(Task instructions): The data below must be returned in full and exactly.

(Information provided):
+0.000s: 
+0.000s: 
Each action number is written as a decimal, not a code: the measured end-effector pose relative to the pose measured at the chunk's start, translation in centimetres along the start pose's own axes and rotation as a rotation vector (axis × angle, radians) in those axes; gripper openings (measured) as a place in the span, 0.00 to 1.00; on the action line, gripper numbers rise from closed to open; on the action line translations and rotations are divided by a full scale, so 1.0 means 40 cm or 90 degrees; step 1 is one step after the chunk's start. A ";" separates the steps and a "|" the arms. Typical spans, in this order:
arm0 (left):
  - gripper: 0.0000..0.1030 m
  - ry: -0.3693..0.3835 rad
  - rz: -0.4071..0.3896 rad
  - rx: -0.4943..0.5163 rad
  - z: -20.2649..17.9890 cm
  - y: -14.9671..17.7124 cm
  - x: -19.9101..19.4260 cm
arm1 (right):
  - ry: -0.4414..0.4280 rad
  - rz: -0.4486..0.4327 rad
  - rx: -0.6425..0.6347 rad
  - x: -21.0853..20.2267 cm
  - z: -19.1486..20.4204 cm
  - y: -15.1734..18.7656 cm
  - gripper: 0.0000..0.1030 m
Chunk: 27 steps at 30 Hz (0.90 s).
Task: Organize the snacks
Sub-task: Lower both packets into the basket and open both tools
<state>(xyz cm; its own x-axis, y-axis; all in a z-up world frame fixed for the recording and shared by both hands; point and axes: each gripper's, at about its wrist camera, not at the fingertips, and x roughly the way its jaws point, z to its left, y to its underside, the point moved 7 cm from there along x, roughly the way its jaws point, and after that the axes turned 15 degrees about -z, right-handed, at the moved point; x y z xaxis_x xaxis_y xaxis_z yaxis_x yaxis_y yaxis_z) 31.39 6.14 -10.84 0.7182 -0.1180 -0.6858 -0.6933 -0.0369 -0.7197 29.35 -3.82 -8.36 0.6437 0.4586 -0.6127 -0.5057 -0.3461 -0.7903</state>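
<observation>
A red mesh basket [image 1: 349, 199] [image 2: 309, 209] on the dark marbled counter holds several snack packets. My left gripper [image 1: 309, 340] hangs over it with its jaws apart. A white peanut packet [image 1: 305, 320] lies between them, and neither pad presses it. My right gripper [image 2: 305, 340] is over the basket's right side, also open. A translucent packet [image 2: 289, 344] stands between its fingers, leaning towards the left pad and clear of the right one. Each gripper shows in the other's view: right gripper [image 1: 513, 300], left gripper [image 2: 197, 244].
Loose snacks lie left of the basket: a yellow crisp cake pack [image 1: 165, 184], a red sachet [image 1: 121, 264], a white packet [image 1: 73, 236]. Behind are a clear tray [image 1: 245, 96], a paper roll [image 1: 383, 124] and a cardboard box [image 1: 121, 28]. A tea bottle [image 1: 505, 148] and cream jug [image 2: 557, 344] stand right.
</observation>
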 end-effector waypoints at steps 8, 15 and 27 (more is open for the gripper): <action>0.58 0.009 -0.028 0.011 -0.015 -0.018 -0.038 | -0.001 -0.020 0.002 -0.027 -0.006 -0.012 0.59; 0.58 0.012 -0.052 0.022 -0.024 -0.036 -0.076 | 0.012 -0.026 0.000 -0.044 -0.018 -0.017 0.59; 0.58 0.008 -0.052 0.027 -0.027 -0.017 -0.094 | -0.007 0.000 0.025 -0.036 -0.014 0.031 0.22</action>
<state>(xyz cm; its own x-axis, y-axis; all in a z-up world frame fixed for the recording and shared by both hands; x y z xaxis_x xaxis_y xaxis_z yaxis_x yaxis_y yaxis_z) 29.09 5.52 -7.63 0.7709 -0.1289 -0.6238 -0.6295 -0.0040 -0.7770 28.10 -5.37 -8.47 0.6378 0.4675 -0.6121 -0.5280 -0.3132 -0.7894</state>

(Exercise response):
+0.000s: 
+0.000s: 
Each action number is written as a decimal, not a code: the measured end-effector pose relative to the pose measured at the chunk's start, translation in centimetres along the start pose's own axes and rotation as a rotation vector (axis × angle, radians) in those axes; gripper openings (measured) as a place in the span, 0.00 to 1.00; on the action line, gripper numbers rise from closed to open; on the action line translations and rotations are divided by a full scale, so 1.0 means 40 cm or 90 degrees; step 1 is one step after the chunk's start. A ";" separates the steps and a "|" the arms. Typical spans, in this order:
arm0 (left):
  - gripper: 0.0000..0.1030 m
  - ry: -0.3693..0.3835 rad
  - rz: -0.4071..0.3896 rad
  - rx: -0.4943..0.5163 rad
  - z: -20.2649..17.9890 cm
  - y: -14.9671..17.7124 cm
  - x: -19.9101..19.4260 cm
arm1 (right):
  - ry: -0.4414..0.4280 rad
  - rz: -0.4486..0.4327 rad
  - rx: -0.6425..0.6347 rad
  - x: -21.0853..20.2267 cm
  - z: -19.1486..20.4204 cm
  - y: -15.1734..18.7656 cm
  - gripper: 0.0000..0.1030 m
Chunk: 27 steps at 30 Hz (0.90 s).
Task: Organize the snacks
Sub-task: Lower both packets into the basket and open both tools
<state>(xyz cm; its own x-axis, y-axis; all in a z-up world frame fixed for the recording and shared by both hands; point and axes: each gripper's, at about its wrist camera, not at the fingertips, and x roughly the way its jaws point, z to its left, y to its underside, the point moved 7 cm from there along x, roughly the way its jaws point, and after that the axes turned 15 degrees about -z, right-handed, at the moved point; x y z xaxis_x xaxis_y xaxis_z yaxis_x yaxis_y yaxis_z) 31.39 6.14 -10.84 0.7182 -0.1180 -0.6858 -0.6933 -0.0369 -0.7197 29.35 -3.82 -8.36 0.6437 0.4586 -0.6127 -0.5057 -0.3461 -0.7903</state>
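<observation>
A red mesh basket [image 1: 349, 199] [image 2: 309, 209] on the dark marbled counter holds several snack packets. My left gripper [image 1: 309, 340] hangs over it with its jaws apart. A white peanut packet [image 1: 305, 320] lies between them, and neither pad presses it. My right gripper [image 2: 305, 340] is over the basket's right side, also open. A translucent packet [image 2: 289, 344] stands between its fingers, leaning towards the left pad and clear of the right one. Each gripper shows in the other's view: right gripper [image 1: 513, 300], left gripper [image 2: 197, 244].
Loose snacks lie left of the basket: a yellow crisp cake pack [image 1: 165, 184], a red sachet [image 1: 121, 264], a white packet [image 1: 73, 236]. Behind are a clear tray [image 1: 245, 96], a paper roll [image 1: 383, 124] and a cardboard box [image 1: 121, 28]. A tea bottle [image 1: 505, 148] and cream jug [image 2: 557, 344] stand right.
</observation>
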 end-effector waypoints at steps 8, 15 and 27 (more is open for the gripper): <action>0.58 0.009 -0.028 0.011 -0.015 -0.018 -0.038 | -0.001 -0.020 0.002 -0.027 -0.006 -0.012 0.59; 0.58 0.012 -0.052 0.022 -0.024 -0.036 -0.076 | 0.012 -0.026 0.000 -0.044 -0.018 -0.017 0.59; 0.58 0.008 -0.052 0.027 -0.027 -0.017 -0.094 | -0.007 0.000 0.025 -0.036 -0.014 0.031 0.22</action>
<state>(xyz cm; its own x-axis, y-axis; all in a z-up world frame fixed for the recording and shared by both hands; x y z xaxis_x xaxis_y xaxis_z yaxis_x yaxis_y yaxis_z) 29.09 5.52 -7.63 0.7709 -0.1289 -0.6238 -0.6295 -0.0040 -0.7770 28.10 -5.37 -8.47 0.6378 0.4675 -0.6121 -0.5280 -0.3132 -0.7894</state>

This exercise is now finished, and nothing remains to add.